Among the lines below, output only those between the line holding "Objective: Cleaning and" and the line holding "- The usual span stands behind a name", inclusive, exactly as written and with no pictures.

▬▬▬

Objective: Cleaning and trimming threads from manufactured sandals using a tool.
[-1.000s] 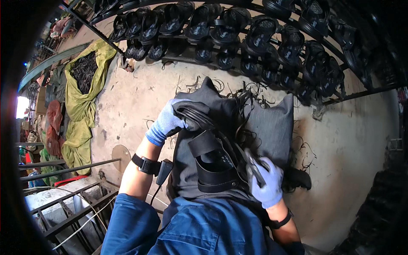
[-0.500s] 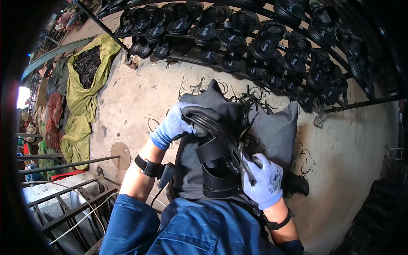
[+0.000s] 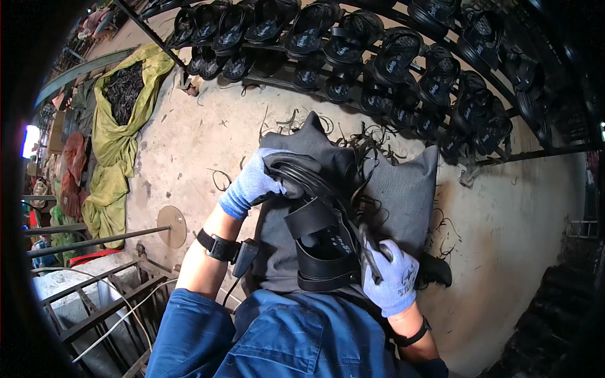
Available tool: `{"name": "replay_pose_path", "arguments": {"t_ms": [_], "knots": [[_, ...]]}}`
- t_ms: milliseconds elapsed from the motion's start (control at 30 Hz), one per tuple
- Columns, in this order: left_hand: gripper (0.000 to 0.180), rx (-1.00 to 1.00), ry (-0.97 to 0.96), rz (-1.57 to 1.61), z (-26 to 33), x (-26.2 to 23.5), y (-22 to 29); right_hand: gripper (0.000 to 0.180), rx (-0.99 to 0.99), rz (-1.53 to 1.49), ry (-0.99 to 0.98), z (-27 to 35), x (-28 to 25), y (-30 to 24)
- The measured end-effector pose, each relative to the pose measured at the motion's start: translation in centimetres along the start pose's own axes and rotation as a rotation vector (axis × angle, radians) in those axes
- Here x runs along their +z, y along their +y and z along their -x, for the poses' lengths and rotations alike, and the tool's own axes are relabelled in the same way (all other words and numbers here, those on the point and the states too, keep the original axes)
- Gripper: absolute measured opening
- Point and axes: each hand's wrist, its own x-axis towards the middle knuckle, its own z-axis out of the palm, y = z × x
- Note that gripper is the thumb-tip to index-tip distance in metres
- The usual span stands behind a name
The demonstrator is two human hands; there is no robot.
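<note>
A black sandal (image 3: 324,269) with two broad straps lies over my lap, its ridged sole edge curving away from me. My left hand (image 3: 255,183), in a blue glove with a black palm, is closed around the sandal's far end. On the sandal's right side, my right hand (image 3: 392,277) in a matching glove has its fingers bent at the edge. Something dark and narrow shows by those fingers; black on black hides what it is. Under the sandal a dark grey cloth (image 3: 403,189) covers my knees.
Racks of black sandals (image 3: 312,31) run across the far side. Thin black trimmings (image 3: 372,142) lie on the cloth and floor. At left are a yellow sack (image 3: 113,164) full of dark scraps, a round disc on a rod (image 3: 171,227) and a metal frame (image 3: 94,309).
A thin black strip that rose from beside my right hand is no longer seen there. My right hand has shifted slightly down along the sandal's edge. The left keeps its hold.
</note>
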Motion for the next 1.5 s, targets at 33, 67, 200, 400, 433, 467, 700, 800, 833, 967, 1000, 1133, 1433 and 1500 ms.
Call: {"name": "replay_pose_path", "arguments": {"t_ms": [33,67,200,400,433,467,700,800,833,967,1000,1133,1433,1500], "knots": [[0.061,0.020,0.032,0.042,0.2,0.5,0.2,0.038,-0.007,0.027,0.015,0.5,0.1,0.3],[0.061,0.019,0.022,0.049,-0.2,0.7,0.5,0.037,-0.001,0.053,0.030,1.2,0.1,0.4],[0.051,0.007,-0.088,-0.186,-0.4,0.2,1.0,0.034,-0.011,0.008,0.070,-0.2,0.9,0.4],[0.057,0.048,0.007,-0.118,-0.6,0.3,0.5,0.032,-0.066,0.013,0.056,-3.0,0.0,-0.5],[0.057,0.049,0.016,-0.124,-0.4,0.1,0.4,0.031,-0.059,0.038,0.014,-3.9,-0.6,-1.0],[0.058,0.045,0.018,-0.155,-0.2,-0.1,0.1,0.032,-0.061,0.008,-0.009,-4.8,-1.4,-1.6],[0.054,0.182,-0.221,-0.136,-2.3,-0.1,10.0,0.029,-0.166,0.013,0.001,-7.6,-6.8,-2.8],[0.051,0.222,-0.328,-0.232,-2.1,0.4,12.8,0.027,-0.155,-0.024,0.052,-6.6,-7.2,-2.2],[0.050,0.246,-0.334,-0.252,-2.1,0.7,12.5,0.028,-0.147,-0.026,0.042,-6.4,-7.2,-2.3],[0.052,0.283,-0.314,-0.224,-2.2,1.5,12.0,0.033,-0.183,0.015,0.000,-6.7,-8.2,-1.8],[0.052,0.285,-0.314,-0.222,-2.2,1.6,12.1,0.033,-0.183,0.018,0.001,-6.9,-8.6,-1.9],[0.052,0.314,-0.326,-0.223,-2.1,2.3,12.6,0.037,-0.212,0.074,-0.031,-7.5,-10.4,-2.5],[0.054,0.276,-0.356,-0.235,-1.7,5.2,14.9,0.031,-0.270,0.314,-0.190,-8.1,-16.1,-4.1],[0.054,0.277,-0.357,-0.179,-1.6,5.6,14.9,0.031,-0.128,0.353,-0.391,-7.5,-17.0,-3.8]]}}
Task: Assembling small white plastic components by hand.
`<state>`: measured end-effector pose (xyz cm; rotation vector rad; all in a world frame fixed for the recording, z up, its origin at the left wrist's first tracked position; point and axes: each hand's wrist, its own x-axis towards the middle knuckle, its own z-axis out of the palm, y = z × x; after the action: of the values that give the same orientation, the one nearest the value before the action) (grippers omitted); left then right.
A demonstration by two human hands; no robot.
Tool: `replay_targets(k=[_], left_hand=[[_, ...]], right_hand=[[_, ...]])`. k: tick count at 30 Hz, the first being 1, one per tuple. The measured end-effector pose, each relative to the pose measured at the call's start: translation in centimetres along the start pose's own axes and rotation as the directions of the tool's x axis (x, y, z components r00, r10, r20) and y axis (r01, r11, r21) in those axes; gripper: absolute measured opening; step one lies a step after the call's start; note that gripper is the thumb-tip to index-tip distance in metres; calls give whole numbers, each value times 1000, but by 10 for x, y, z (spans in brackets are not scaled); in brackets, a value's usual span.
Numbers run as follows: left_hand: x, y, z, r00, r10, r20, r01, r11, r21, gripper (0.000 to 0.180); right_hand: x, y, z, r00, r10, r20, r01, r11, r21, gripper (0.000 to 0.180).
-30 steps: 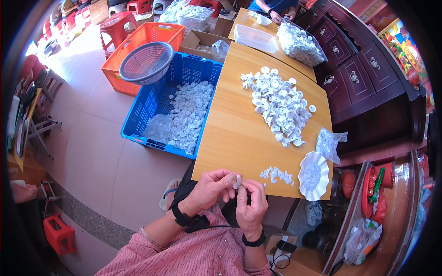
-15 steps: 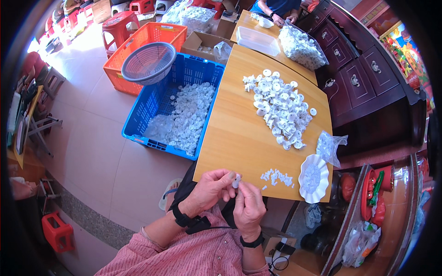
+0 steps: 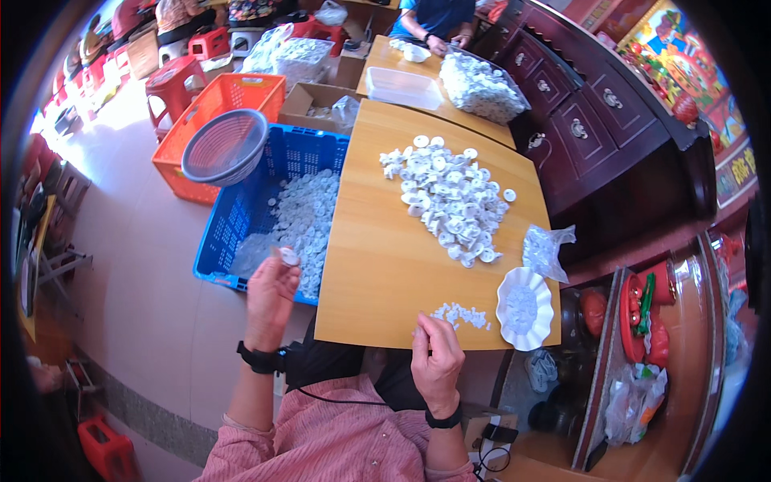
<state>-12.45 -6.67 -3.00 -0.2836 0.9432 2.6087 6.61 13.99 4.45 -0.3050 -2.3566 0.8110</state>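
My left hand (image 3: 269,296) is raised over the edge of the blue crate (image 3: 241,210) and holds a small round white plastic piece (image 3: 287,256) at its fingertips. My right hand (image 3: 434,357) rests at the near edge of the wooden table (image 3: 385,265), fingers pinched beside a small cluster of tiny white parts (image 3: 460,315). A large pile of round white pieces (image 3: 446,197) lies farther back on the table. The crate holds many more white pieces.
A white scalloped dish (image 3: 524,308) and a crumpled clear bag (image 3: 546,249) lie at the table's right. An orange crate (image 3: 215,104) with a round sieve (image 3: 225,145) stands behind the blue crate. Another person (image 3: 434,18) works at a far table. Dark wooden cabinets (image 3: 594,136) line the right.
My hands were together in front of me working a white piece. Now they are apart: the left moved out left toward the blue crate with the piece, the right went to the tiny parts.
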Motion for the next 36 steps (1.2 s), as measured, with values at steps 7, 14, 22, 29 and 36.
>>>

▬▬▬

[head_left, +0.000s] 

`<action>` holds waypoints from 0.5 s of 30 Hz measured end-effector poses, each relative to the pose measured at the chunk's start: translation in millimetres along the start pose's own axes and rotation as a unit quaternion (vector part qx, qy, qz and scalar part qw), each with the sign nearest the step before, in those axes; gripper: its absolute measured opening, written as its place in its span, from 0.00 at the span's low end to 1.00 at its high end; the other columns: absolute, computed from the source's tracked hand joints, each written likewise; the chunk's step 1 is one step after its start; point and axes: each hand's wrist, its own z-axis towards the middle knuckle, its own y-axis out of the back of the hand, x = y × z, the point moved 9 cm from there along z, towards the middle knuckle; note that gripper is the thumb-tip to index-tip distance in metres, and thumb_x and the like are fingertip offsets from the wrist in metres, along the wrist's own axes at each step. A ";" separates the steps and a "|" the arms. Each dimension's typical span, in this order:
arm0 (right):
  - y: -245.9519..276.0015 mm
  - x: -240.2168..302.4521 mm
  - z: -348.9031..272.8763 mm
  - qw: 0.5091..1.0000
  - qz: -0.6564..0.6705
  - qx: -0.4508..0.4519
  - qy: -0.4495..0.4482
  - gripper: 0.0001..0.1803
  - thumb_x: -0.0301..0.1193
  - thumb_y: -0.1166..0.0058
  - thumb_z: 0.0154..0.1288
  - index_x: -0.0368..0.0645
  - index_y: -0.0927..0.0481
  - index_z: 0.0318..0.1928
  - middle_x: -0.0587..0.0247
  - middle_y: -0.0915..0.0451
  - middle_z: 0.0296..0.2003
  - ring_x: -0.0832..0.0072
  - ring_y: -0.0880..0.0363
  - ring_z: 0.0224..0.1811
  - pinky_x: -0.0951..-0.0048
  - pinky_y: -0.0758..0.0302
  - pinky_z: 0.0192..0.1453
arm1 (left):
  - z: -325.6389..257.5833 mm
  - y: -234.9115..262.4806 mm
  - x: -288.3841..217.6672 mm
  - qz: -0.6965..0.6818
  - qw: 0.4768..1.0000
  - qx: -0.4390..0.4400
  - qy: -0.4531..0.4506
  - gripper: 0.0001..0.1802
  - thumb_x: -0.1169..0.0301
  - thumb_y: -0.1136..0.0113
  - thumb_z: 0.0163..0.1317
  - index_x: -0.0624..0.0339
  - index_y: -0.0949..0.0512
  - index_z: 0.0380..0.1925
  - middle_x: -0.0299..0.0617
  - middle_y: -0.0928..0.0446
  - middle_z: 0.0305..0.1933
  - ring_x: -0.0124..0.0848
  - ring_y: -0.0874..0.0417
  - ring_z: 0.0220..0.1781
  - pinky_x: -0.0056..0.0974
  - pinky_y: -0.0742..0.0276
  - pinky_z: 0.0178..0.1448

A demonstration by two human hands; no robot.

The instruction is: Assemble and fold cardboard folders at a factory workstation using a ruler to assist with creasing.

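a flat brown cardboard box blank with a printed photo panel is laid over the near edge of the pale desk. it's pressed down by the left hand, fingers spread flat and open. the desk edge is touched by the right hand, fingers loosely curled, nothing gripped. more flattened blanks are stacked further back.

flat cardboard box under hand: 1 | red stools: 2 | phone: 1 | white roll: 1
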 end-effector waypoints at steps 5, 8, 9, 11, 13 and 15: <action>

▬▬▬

__Solution__:
Objective: Cleaning and trimming threads from manufactured sandals using a tool.
[-1.000s] 
[-0.500s] 
[+0.000s] 
Available tool: `{"name": "replay_pose_path", "arguments": {"t_ms": [_], "knots": [[_, ...]]}}`
- t_ms: milliseconds elapsed from the motion's start (control at 30 Hz), one per tuple
- Columns, in this order: left_hand: gripper (0.000 to 0.180), rx (-1.00 to 1.00), ry (-0.97 to 0.96), rz (-1.57 to 1.61), z (-26 to 33), x (-26.2 to 23.5), y (-22 to 29); right_hand: gripper (0.000 to 0.180), rx (-0.99 to 0.99), rz (-1.53 to 1.49), ry (-0.99 to 0.98), z (-27 to 35), x (-28 to 25), y (-30 to 24)
- The measured end-effector pose, each relative to the pose measured at the motion's start: translation in centimetres along the start pose's own axes and rotation as a rotation vector (axis × angle, radians) in those axes
- Here x runs along their +z, y along their +y and z along their -x, for the poses' lengths and rotations alike, and the tool's own axes are relabelled in the same way (all other words and numbers here, those on the point and the states too, keep the original axes)
- Gripper: absolute measured opening
- Point and axes: each hand's wrist, its own x-axis towards the middle knuckle, its own z-axis out of the palm, y = z × x
- Note that gripper is the thumb-tip to index-tip distance in metres
- The usual span stands behind a name

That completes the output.